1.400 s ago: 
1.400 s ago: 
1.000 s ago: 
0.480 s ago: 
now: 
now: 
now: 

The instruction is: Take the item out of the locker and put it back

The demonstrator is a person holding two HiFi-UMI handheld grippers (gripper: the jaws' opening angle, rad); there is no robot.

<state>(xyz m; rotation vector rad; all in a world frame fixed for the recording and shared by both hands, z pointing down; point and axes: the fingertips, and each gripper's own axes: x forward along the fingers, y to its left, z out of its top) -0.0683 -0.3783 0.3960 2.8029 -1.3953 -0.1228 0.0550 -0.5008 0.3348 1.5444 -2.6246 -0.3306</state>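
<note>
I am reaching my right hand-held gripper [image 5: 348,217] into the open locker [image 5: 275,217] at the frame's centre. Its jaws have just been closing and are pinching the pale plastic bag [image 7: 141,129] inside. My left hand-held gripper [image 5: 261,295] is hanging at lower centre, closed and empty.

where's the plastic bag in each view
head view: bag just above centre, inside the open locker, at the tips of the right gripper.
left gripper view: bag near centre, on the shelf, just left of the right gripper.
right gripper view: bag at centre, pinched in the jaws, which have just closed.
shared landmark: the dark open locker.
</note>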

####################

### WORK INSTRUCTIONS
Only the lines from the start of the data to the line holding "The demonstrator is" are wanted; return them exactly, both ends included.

### TASK RESPONSE
1.400 s ago: 
1.400 s ago: 
1.000 s ago: 
0.480 s ago: 
now: 
now: 
now: 

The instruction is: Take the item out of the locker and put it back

The demonstrator is a person holding two HiFi-UMI handheld grippers (gripper: the jaws' opening angle, rad); there is no robot.

This completes the output.